## TASK TO CARRY OUT
Please return every line of the records that contains the word "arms".

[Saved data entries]

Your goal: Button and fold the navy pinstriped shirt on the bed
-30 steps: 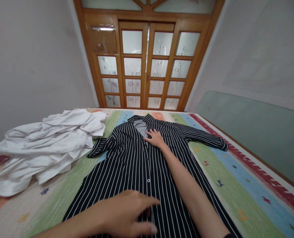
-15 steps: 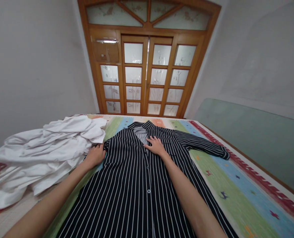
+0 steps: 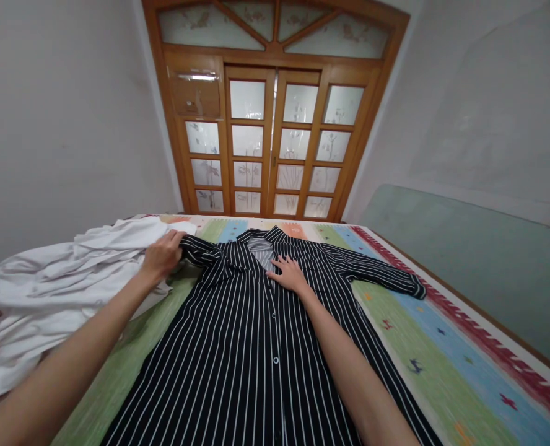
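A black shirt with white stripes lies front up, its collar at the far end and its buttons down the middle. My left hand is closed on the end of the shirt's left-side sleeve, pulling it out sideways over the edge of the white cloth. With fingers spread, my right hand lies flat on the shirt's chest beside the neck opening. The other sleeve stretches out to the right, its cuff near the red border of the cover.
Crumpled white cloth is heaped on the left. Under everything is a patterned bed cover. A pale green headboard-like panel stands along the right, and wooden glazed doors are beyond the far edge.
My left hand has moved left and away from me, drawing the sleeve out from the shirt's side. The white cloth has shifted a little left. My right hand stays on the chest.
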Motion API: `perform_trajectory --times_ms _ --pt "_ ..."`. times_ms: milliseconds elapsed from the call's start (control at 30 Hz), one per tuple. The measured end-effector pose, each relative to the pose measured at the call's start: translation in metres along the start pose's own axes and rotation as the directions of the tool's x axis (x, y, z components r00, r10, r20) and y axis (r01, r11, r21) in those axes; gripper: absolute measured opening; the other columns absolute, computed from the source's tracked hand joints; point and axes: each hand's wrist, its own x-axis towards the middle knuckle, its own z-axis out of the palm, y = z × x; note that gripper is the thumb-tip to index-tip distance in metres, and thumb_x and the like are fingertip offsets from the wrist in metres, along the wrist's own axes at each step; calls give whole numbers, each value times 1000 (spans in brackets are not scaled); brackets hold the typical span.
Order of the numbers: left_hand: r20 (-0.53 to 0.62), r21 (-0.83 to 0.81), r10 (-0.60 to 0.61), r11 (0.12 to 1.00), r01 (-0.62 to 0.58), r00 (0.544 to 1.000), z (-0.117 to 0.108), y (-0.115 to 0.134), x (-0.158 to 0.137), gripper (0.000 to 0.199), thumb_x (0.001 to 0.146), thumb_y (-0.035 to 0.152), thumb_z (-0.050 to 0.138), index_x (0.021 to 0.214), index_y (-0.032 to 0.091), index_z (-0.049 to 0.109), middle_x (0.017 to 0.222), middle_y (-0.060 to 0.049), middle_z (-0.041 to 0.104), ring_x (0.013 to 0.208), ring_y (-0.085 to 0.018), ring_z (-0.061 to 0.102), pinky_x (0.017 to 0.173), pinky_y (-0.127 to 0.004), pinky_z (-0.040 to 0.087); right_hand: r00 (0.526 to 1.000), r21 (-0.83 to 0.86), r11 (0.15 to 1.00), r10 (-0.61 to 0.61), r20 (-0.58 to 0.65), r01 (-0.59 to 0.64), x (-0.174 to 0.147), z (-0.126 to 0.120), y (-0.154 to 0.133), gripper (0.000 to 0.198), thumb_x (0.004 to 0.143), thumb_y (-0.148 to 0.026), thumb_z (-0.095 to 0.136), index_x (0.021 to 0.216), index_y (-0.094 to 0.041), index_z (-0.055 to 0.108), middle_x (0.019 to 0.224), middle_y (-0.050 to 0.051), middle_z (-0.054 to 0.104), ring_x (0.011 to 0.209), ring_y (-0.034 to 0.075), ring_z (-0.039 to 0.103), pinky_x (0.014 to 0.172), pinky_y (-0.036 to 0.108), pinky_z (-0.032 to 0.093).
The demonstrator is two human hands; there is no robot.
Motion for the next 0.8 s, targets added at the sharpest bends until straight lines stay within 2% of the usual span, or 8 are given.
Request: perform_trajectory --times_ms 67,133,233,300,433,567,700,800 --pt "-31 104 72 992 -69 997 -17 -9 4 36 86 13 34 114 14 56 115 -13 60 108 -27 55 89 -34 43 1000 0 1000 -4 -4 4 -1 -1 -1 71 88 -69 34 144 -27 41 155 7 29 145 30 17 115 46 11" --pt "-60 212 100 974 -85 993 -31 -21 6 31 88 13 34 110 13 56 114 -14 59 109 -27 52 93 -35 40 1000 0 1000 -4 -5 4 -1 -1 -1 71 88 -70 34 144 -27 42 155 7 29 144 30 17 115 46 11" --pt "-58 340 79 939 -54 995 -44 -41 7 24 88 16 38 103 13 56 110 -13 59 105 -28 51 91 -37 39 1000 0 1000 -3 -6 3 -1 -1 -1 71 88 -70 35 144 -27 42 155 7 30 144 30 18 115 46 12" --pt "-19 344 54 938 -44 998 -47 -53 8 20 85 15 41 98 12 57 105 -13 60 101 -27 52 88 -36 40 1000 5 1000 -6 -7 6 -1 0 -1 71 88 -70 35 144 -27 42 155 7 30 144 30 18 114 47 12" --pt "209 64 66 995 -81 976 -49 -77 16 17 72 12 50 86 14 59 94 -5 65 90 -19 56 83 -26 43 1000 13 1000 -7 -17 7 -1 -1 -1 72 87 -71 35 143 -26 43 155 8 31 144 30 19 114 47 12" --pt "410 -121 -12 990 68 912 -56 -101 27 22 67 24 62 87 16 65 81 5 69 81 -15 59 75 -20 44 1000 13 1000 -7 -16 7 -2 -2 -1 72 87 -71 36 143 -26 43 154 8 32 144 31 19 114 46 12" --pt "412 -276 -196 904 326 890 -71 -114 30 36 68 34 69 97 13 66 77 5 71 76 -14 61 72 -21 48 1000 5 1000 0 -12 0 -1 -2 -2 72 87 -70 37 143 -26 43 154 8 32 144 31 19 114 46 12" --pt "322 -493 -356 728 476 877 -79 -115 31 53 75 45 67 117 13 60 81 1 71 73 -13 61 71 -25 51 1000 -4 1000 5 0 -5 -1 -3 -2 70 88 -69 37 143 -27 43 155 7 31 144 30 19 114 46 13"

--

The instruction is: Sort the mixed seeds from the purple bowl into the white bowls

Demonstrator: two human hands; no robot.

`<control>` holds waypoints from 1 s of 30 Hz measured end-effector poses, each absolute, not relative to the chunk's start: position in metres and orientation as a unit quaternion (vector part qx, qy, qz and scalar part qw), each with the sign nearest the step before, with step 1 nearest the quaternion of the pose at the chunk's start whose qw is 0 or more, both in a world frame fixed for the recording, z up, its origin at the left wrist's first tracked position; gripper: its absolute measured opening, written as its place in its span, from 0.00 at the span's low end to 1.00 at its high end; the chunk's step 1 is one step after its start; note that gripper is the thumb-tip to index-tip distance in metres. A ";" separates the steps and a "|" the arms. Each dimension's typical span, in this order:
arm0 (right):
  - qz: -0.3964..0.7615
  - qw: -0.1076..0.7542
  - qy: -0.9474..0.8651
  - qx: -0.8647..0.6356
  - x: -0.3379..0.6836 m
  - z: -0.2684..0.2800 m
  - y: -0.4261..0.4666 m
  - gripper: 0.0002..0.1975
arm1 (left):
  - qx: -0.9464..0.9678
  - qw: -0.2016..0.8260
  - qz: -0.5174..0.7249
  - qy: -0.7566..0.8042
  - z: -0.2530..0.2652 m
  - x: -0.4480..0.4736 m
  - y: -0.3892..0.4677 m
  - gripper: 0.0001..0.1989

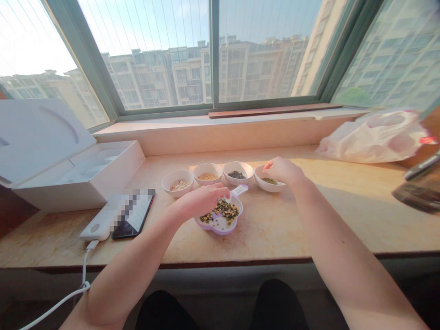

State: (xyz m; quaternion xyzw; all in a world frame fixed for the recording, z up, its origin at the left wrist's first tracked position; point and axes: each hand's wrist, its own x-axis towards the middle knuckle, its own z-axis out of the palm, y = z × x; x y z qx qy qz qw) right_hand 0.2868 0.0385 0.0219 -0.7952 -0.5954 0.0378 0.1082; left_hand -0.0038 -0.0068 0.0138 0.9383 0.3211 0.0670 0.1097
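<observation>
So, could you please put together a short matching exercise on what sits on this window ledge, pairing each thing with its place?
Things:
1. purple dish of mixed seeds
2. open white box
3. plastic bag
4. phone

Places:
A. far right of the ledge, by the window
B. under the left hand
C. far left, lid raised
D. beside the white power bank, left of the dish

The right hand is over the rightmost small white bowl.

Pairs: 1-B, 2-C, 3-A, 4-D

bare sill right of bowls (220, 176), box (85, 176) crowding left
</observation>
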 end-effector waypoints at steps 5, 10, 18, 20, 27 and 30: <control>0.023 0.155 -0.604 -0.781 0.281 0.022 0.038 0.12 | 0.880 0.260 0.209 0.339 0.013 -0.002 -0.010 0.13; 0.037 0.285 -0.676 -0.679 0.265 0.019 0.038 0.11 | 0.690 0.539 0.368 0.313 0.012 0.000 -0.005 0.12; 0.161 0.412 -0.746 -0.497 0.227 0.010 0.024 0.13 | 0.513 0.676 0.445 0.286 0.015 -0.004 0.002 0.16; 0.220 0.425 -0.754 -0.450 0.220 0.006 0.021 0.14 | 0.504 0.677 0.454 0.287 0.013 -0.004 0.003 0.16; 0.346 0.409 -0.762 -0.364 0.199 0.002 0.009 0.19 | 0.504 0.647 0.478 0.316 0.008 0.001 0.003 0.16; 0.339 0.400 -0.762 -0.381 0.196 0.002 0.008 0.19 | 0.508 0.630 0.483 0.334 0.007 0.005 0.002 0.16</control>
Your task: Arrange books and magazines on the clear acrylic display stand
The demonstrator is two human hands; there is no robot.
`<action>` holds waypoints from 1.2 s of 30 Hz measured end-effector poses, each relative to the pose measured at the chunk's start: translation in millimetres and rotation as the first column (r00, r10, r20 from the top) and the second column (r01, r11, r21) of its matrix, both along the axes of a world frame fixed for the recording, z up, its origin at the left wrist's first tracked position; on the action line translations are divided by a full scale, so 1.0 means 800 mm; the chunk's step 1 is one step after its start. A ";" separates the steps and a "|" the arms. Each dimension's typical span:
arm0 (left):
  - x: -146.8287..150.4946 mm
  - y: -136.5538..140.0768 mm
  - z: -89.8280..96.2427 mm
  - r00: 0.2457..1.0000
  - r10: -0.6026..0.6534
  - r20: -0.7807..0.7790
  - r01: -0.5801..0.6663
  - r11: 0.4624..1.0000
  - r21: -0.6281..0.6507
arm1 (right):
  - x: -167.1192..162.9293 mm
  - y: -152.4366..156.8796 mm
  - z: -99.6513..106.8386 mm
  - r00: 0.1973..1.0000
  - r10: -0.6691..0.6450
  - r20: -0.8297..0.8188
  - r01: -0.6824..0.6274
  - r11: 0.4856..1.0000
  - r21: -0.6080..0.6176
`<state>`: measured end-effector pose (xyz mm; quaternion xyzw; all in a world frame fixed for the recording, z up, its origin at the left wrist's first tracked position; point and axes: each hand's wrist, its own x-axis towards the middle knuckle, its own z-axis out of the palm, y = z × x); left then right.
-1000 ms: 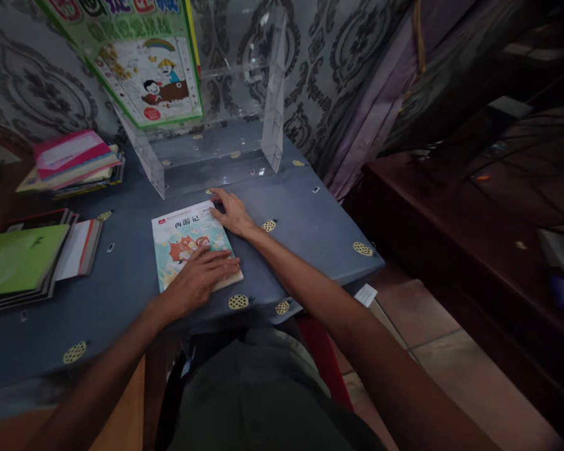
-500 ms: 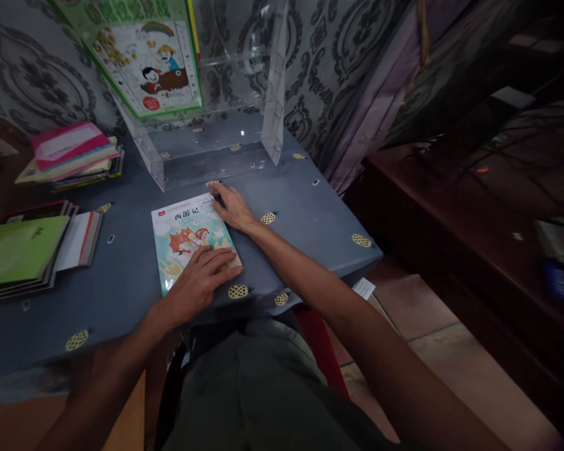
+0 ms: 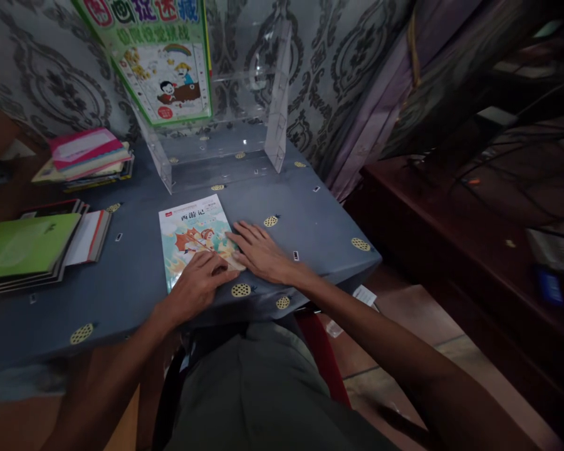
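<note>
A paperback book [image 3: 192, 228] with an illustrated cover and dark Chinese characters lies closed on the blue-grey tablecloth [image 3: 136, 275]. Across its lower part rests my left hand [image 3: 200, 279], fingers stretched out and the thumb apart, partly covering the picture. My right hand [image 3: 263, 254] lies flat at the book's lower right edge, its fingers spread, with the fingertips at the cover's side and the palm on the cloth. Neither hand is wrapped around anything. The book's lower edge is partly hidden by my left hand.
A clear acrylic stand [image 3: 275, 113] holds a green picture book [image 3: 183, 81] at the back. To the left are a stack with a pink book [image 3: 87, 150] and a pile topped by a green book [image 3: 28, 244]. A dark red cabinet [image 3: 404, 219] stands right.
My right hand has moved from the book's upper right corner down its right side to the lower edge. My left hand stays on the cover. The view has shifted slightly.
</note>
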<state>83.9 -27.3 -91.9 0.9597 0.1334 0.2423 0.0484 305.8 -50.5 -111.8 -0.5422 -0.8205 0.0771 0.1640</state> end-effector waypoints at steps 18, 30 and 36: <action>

## THE ANSWER
`<control>` holds waypoints from 1 s of 30 Hz measured end-effector poses, each absolute, not relative to the chunk's start: position in metres and orientation as a unit quaternion (vector part qx, qy, qz and scalar part qw), each with the sign nearest the step before, with step 1 nearest the quaternion of the pose at the chunk's start whose qw is 0 or more, both in a world frame fixed for the recording, z up, its origin at the left wrist's first tracked position; gripper: its absolute measured opening, written as its place in its span, from 0.00 at the span's low end to 1.00 at its high end; the chunk's step 1 is one step after its start; note that gripper is the thumb-tip to index-tip distance in metres. A ";" separates the steps and a "|" the arms. Each dimension's typical span, in this order:
`<action>` holds waypoints from 1.2 s of 30 Hz measured end-effector poses, each relative to the pose measured at the chunk's start: translation in millimetres and rotation as the first column (r00, r10, r20 from the top) and the second column (r01, r11, r21) of its matrix, both along the axes of a world frame fixed for the recording, z up, its origin at the left wrist's first tracked position; on the action line translations are divided by a full scale, so 1.0 means 800 mm; the chunk's step 1 is one step after its start. A ";" separates the steps and a "|" the arms. Each dimension's typical span:

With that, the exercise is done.